┏━━

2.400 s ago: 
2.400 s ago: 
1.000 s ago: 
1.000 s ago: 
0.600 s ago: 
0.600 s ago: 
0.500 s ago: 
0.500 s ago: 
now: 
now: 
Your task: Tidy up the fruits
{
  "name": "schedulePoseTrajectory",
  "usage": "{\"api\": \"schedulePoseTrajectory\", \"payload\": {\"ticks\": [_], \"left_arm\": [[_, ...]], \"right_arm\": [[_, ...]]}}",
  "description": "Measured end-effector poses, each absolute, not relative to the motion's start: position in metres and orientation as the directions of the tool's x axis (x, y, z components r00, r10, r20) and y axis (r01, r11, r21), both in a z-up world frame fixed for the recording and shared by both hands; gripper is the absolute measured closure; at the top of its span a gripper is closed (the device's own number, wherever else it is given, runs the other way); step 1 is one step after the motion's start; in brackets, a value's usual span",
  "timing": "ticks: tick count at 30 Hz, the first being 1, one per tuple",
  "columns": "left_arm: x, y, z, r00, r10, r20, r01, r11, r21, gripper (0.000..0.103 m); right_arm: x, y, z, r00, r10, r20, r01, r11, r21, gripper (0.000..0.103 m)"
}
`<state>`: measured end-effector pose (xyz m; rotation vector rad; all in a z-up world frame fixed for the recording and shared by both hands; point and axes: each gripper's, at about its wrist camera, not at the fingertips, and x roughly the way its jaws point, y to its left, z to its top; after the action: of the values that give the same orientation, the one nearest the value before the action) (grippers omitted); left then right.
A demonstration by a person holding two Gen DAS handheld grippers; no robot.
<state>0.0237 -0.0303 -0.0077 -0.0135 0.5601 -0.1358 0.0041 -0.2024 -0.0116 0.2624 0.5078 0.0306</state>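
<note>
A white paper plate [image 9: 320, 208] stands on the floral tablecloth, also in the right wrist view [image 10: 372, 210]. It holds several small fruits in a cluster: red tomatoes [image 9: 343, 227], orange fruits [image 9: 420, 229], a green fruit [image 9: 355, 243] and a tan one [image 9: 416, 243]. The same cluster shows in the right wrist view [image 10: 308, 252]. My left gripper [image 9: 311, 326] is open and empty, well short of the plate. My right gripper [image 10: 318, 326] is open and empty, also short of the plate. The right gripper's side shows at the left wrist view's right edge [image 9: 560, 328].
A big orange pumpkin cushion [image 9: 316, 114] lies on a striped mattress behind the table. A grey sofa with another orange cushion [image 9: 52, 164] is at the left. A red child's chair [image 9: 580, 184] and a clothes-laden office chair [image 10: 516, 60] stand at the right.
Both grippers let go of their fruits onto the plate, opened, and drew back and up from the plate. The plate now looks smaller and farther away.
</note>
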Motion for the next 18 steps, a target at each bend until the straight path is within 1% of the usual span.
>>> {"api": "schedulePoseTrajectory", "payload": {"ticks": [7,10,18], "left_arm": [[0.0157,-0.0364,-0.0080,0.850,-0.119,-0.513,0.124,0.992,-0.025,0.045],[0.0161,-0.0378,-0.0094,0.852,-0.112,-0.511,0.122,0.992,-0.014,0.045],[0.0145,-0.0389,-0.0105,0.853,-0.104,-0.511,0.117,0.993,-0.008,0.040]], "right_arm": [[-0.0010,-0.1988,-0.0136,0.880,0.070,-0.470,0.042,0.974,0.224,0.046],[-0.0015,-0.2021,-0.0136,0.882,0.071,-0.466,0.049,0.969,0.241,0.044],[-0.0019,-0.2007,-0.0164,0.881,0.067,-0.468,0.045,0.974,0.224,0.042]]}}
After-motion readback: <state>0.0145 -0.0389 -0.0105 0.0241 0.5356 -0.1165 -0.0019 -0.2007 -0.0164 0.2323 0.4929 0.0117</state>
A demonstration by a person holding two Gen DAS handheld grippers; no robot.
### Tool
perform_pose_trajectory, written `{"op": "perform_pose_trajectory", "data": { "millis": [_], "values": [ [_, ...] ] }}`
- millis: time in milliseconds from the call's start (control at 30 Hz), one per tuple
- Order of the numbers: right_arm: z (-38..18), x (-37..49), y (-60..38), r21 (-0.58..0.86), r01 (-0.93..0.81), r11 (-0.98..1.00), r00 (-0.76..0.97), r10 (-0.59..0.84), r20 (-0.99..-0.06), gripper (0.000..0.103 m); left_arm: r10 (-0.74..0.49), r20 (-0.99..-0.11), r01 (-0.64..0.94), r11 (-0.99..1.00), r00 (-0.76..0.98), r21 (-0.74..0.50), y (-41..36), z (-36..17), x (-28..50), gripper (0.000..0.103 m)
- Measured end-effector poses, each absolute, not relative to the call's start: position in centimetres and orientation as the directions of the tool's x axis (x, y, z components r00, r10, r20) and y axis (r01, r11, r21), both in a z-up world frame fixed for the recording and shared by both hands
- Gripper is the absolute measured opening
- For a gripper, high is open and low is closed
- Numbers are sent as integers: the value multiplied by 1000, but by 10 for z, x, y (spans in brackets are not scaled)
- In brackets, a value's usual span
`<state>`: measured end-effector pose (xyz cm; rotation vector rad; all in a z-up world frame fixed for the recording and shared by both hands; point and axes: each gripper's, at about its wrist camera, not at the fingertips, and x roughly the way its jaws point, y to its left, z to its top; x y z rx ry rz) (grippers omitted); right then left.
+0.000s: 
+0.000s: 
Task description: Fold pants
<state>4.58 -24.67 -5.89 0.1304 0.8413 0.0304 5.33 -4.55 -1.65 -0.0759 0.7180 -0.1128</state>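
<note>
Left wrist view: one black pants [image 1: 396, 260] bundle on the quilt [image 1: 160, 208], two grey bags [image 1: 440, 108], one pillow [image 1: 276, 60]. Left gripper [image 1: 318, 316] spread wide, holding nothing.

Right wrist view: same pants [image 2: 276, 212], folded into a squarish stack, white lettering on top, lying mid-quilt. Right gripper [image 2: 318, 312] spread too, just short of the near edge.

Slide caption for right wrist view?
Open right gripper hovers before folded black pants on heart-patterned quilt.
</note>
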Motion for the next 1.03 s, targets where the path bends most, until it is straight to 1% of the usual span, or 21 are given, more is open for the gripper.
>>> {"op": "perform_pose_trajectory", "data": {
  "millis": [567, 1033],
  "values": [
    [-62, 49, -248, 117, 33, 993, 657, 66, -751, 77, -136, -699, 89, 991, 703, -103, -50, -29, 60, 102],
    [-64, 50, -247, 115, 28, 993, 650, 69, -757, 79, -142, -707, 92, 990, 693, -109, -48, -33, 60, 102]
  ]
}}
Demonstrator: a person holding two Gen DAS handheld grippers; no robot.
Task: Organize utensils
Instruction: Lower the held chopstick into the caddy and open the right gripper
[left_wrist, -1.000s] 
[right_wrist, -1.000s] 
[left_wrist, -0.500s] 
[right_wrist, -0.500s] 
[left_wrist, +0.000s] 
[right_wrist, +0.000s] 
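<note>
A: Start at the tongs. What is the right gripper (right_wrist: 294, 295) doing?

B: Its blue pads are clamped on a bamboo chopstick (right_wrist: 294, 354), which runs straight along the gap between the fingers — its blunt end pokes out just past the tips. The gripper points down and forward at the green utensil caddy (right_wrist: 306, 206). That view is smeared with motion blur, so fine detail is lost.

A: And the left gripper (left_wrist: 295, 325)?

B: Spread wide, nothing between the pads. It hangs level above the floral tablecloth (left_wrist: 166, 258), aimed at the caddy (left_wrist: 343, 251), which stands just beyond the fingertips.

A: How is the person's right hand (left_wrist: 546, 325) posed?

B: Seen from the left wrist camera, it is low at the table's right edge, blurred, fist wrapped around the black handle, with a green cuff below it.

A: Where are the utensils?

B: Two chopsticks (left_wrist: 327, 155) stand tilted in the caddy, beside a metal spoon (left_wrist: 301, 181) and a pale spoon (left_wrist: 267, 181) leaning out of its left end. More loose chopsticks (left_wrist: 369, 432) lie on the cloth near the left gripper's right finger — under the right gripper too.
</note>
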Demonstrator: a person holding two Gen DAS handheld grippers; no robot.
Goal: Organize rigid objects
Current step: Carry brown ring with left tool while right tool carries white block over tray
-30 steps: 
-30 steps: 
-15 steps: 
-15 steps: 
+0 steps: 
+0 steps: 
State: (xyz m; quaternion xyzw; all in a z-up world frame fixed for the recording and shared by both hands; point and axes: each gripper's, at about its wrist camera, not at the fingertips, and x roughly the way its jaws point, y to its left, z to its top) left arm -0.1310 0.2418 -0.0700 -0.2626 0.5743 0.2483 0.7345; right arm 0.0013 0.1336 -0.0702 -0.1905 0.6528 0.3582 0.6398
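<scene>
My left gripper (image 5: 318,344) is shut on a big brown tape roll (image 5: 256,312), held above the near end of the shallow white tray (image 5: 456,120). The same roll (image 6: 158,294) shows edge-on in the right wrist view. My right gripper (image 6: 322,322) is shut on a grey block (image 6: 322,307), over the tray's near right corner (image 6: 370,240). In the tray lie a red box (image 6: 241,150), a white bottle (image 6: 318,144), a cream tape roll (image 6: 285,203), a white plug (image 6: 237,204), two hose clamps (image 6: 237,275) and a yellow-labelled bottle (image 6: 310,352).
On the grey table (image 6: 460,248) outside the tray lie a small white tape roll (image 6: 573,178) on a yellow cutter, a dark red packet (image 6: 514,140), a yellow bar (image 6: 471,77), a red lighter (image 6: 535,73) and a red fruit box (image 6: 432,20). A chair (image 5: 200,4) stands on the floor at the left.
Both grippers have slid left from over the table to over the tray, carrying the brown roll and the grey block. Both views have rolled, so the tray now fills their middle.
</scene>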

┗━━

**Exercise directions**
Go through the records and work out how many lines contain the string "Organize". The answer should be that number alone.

**Result below**
2